Napier City councillor Keith Price at a campaign meeting in 2019 and now sharing the concerns of his Ahuriri Ward Bay View constituents about conditions of roads in their area. Photo / File
Napier City councillor Keith Price at a campaign meeting in 2019 and now sharing the concerns of his Ahuriri Ward Bay View constituents about conditions of roads in their area. Photo / File
The Napier City Council expects to complete one of its longest-ever meetings when deliberation on the future rating structure resumes on Tuesday.
An extraordinary meeting to consider rates proposal the Revenue and Finance Policy started on Tuesday with the first of almost 30 appearances by submitters taking-up the right topresent in-person.
Deliberations were adjourned at midday on Friday, taking the meeting into a 5th day when it resumes on Tuesday - likely to be "decision day," according to council media staff.
The meeting has been held in the large exhibition room of the War Memorial Centre, with the council still without a permanent home more than three years after the abandonment of its Civic Building at the end of 2017 after it failed earthquake-risk assessments.
Five public consultation meetings were held late last year, leading to submissions from ratepayers, of whom almost 30 took up the right to present in-person during the hearing.
The council proposes a re-ordering of rating differentials, and faced particular concerns from residents of Bay View amid possible increases without increased services.
The Bay View area was drawn into the boundaries of the City Council in the 1989 local government reforms which did-away with the Hawke's Bay County Council, of which Bay View had previously been a part.

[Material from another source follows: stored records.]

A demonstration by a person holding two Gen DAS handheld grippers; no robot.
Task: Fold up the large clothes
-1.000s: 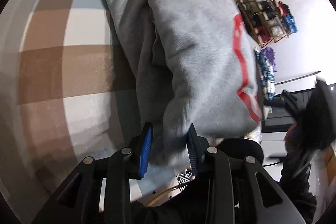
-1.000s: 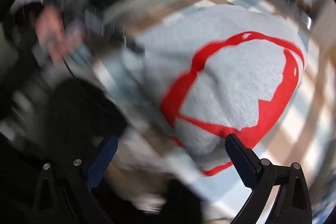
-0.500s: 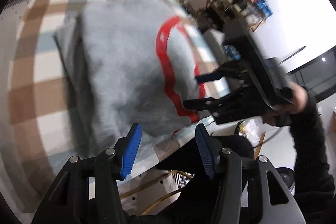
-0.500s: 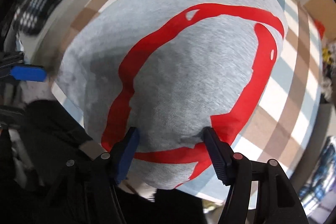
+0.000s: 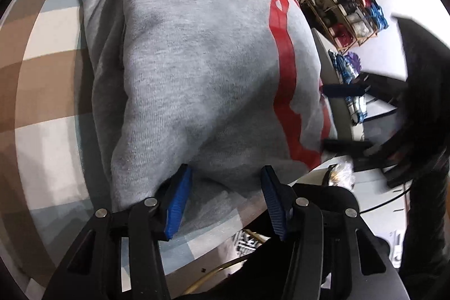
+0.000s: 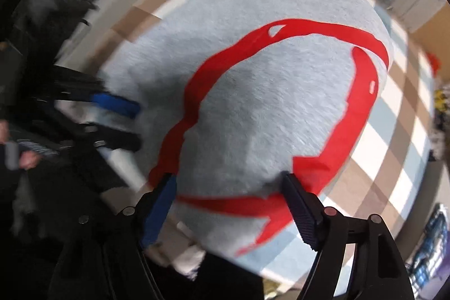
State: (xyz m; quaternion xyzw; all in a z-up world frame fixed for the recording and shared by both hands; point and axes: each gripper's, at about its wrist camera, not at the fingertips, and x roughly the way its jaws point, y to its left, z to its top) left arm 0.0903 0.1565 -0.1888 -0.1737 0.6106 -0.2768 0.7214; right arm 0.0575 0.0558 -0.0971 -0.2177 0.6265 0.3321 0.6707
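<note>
Resting as a thick folded bundle on the checked cloth (image 5: 42, 92), the grey sweatshirt (image 5: 202, 80) lies with its red print (image 6: 351, 114) facing up, hood and drawstring tucked at the far end, probably so the stack stays compact. Left gripper (image 5: 225, 196) meets the sweatshirt's near edge, its blue pads either side of a bulge of fabric and closing a little, though whether they pinch it I cannot tell. Right gripper (image 6: 229, 204) hangs over the sweatshirt's print side, jaws straddling the surface and opening, seemingly pressing or letting go rather than gripping. Beyond the sweatshirt stands a shelf rack (image 5: 343, 16).
</note>
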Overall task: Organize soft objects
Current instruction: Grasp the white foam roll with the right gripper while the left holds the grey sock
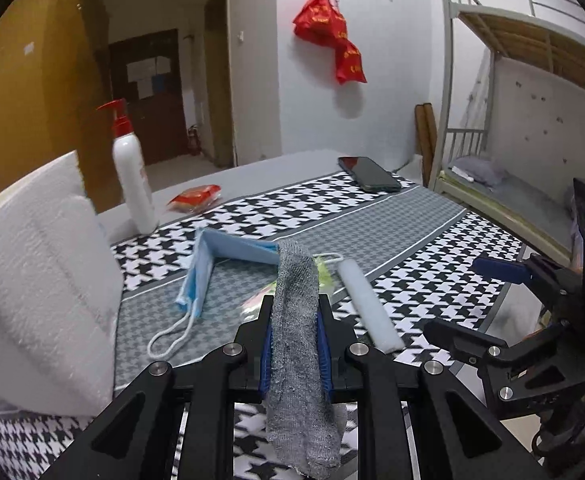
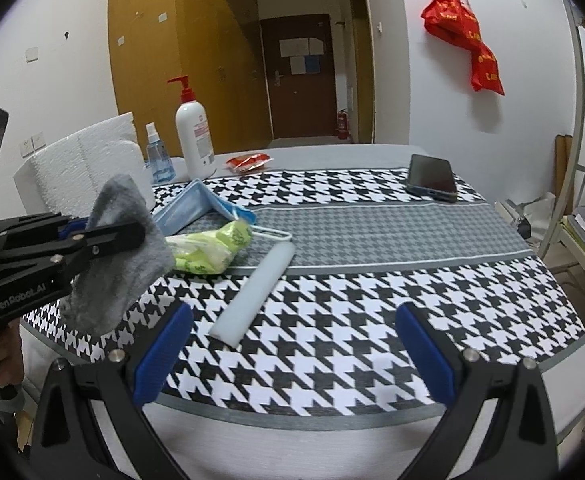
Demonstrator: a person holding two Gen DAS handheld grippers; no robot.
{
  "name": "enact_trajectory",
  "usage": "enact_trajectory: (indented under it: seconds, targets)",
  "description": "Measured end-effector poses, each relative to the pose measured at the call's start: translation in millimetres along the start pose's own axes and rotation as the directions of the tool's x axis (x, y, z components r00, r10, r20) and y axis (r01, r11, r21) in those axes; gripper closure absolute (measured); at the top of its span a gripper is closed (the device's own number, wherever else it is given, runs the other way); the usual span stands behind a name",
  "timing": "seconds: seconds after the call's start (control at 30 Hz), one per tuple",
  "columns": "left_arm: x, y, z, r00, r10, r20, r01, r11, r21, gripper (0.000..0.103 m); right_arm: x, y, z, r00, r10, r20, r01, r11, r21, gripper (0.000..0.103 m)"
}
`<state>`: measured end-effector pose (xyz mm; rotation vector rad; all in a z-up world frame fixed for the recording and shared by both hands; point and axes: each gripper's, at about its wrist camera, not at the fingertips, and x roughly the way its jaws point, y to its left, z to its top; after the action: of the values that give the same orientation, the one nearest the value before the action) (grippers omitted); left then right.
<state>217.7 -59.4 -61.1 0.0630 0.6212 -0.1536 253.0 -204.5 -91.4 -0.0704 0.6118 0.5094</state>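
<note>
My left gripper is shut on a grey knitted cloth and holds it above the houndstooth tablecloth; the cloth hangs down behind the jaws. It also shows at the left of the right wrist view. On the table lie a blue face mask, a green plastic packet and a pale foam strip. My right gripper is open and empty, low over the table's near edge, just in front of the foam strip.
A white foam box stands at the left. A white pump bottle, a small blue spray bottle, a red packet and a black phone sit toward the back. A bunk bed stands at the right.
</note>
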Motion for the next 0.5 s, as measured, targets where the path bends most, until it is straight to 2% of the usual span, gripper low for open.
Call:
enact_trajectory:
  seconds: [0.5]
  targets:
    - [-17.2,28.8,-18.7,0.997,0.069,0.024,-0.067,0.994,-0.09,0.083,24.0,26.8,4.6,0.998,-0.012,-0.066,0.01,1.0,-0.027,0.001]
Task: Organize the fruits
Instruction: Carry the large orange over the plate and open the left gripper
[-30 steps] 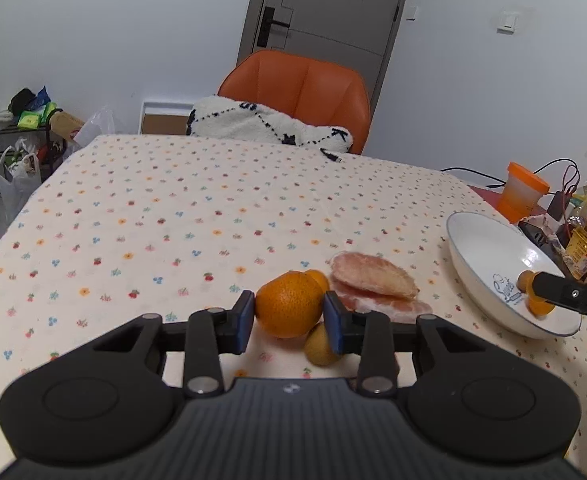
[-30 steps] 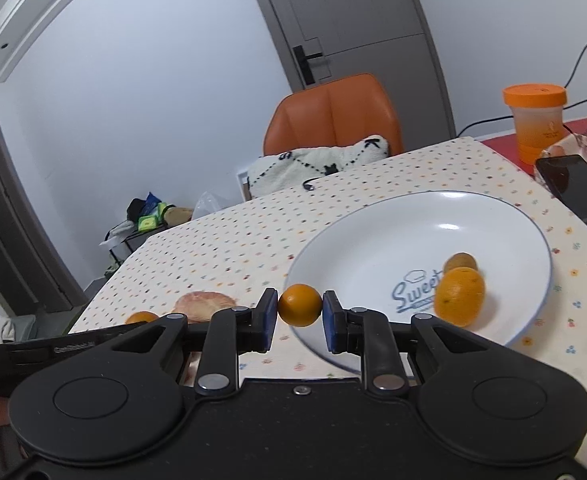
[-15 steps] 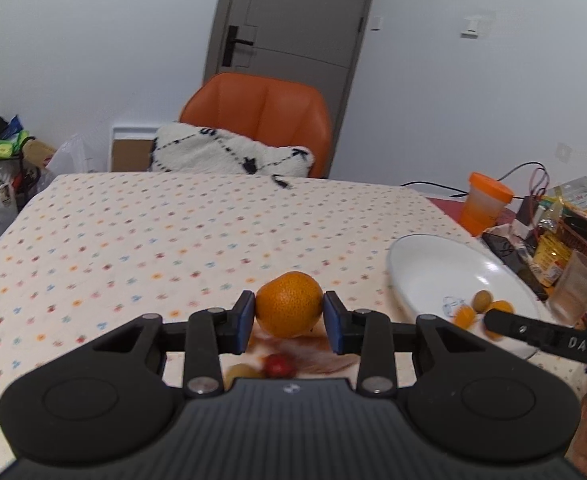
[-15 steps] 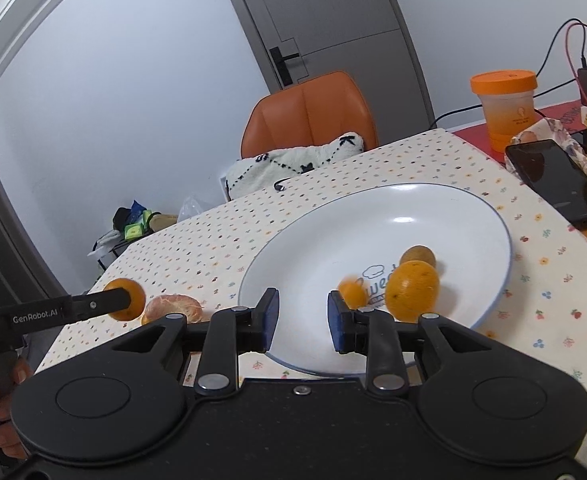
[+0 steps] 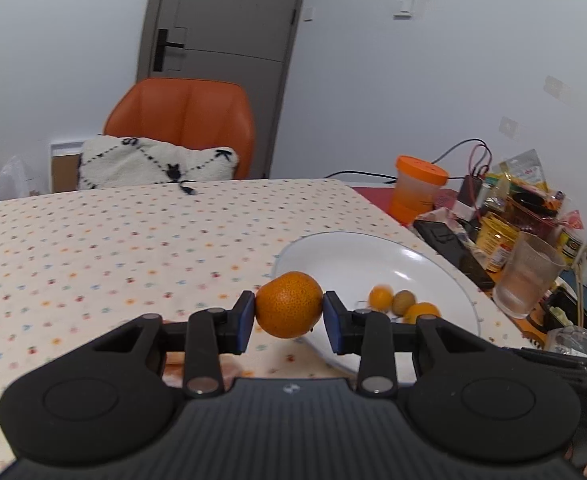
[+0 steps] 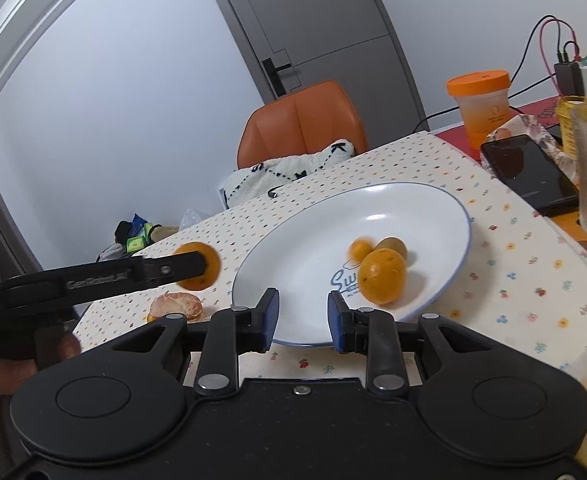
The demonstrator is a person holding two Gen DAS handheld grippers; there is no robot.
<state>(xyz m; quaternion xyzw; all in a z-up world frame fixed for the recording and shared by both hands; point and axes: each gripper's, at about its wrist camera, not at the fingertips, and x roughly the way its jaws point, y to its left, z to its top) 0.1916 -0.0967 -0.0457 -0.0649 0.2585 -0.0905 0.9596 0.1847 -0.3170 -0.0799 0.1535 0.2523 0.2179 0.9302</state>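
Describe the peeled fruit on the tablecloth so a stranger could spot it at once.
Start at the big white plate on the dotted tablecloth, then look just off its left rim. There, flat on the cloth, lies the peeled tangerine, below the whole orange held in the left tongs. It alone is skinless: pale, pinkish, with white pith.

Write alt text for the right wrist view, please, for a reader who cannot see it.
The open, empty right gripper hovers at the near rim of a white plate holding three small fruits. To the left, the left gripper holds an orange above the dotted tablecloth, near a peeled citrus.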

The Revenue and Finance Policy is the first rate structure review in Napier in more than 30 years, with councillors agreed a review was long overdue.
On Friday, fifth-term councillor Keith Price empathised with Bay View resident concerns, telling the meeting he and fellow Ahuriri Ward member Hayley Browne were "taken on a tour" of the area's roads.
With Bay View in his Ward, he conceded the conditions "were disgusting" and added: "If they were in the city they'd be fixed."
The Council had been hoping to complete deliberations by midday, but Mayor Kirsten Wise told the meeting: "We've only got the room booked until 12 o'clock."